# DATA PROVIDED
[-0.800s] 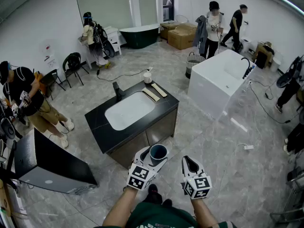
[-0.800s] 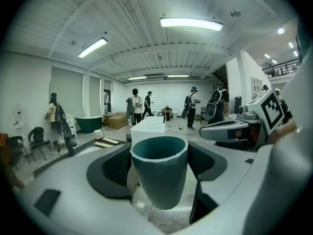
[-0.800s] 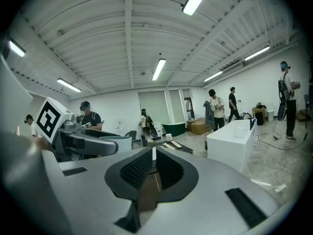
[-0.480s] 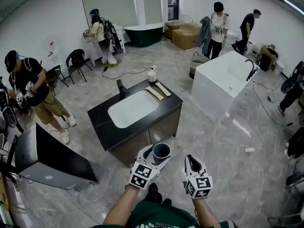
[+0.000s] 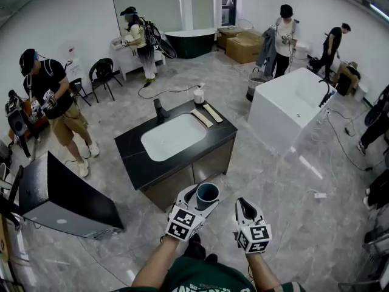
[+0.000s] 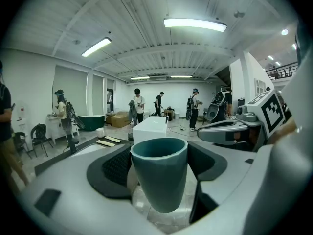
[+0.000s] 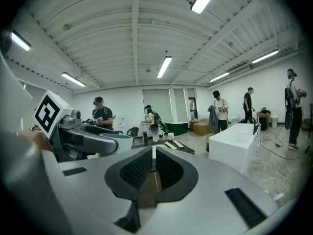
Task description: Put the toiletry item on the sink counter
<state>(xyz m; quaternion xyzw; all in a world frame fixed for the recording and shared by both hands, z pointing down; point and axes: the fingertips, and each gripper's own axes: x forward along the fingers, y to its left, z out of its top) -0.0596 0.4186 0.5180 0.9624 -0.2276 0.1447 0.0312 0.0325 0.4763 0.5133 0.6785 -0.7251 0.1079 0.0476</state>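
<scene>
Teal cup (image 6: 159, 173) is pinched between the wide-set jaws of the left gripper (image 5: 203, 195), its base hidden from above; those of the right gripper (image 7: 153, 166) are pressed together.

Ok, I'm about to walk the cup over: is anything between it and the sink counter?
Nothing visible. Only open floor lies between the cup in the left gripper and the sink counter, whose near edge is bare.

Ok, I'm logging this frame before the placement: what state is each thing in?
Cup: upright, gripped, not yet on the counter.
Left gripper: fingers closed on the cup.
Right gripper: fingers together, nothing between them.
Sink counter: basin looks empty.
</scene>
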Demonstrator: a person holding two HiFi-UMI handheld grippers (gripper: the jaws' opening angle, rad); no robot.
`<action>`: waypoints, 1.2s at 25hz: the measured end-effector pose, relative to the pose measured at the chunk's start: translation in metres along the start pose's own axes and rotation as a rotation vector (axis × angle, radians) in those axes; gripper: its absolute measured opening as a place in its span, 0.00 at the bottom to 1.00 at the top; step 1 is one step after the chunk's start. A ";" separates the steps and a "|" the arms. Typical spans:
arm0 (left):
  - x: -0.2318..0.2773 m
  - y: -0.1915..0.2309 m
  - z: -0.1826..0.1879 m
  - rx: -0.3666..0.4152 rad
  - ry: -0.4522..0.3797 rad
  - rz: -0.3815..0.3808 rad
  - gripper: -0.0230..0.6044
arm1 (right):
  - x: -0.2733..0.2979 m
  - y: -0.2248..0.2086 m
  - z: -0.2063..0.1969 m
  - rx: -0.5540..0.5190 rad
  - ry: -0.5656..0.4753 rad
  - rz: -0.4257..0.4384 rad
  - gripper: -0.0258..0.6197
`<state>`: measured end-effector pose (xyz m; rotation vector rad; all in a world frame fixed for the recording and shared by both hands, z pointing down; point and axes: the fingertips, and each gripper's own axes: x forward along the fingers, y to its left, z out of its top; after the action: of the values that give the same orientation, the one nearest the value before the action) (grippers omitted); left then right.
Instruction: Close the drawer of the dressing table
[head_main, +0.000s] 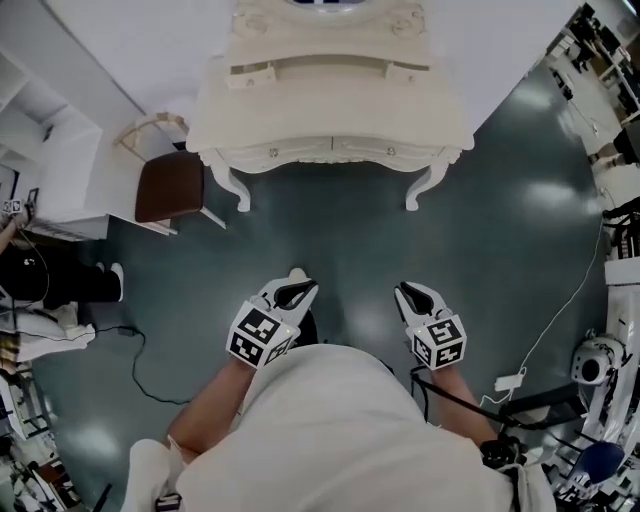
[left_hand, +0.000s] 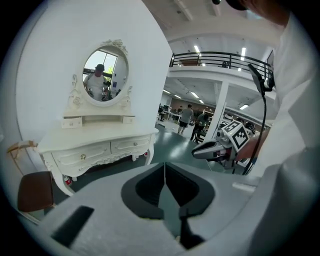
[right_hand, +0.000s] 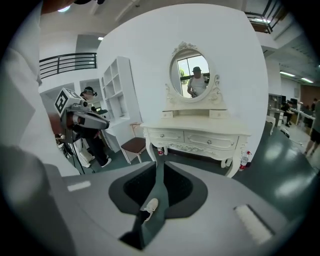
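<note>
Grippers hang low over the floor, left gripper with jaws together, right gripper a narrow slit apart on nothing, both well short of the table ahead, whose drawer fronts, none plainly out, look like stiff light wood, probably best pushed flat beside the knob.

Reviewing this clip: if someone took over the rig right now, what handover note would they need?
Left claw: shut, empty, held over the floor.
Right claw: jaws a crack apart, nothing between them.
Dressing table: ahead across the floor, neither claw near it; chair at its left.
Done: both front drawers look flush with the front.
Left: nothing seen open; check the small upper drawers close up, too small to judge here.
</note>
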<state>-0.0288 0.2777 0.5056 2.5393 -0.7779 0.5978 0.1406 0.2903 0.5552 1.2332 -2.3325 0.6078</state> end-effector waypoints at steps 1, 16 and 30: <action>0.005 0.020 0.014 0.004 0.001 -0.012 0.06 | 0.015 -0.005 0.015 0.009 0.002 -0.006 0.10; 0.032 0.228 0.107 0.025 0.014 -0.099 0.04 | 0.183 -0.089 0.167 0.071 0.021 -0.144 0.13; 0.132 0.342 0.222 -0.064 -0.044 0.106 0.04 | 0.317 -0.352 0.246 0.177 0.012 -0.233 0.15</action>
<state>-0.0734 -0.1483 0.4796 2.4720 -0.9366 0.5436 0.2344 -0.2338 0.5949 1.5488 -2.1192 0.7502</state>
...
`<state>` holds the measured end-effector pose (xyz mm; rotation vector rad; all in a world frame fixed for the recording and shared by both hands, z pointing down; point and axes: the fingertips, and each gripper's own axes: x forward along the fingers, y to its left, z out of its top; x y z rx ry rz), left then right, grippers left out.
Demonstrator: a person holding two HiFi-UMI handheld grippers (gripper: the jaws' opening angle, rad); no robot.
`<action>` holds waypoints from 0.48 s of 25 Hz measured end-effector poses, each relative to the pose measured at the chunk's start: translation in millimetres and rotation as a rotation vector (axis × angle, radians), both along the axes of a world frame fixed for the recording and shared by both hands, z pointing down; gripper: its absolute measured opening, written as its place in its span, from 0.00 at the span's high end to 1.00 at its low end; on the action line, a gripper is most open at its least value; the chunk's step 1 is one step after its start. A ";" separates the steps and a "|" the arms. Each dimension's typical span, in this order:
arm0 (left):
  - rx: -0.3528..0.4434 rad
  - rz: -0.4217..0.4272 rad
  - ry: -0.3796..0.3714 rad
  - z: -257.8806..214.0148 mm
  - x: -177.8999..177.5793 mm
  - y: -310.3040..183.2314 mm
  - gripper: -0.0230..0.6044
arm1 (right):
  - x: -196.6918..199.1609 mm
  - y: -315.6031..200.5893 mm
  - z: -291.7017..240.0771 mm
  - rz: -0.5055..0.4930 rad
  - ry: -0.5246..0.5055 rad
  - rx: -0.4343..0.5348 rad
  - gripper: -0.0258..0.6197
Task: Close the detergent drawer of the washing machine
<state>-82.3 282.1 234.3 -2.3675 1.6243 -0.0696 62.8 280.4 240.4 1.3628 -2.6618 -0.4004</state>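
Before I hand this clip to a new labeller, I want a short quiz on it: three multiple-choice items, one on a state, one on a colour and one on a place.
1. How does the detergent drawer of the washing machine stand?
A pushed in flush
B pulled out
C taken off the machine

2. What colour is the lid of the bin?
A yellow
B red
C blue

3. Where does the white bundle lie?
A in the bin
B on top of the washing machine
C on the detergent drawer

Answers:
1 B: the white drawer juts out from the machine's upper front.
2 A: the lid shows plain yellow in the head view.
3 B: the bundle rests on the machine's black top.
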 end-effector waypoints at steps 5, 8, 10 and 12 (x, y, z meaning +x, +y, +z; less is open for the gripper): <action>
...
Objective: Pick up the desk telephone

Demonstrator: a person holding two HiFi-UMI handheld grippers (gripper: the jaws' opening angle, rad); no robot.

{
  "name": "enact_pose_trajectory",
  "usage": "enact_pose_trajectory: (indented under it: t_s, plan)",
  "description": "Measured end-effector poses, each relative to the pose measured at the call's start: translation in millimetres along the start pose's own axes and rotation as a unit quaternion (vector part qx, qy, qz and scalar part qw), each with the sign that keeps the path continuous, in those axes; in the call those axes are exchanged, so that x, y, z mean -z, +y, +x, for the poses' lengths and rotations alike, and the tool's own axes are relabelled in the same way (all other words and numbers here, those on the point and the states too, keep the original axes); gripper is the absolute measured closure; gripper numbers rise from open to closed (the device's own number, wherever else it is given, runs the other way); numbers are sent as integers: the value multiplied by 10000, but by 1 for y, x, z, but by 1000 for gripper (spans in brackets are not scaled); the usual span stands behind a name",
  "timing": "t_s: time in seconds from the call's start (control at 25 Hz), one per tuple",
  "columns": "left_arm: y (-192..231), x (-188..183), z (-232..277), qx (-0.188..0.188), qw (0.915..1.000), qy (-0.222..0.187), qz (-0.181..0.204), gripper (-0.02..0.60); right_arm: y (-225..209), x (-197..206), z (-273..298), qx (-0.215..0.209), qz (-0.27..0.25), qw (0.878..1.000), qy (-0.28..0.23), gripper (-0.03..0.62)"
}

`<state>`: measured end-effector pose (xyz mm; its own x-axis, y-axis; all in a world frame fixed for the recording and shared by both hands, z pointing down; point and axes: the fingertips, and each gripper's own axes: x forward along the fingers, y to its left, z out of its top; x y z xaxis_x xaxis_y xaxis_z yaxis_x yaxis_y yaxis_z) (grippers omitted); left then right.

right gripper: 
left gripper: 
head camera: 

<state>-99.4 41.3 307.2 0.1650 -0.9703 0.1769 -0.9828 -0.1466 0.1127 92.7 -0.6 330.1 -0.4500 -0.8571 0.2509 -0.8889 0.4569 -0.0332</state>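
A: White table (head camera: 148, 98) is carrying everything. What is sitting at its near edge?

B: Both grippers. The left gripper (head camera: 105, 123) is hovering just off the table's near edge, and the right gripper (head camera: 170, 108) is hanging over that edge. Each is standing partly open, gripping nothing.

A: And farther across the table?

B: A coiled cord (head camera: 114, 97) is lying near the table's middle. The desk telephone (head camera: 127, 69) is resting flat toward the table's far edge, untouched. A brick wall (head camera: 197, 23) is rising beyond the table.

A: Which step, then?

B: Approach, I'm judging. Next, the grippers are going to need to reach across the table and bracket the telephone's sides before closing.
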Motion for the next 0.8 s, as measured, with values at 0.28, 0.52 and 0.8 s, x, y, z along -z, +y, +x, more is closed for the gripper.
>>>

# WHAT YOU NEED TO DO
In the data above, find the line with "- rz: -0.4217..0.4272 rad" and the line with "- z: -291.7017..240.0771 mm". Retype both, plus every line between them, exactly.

# RESPONSE TO THIS EXERCISE
  - rz: -0.4217..0.4272 rad
  - ry: -0.3796..0.3714 rad
  - z: -257.8806..214.0148 mm
  - x: -177.8999..177.5793 mm
  - y: -310.3040..183.2314 mm
  - gripper: -0.0230..0.6044
arm1 (right):
  - x: -196.6918..199.1609 mm
  - y: -315.6031..200.5893 mm
  - z: -291.7017..240.0771 mm

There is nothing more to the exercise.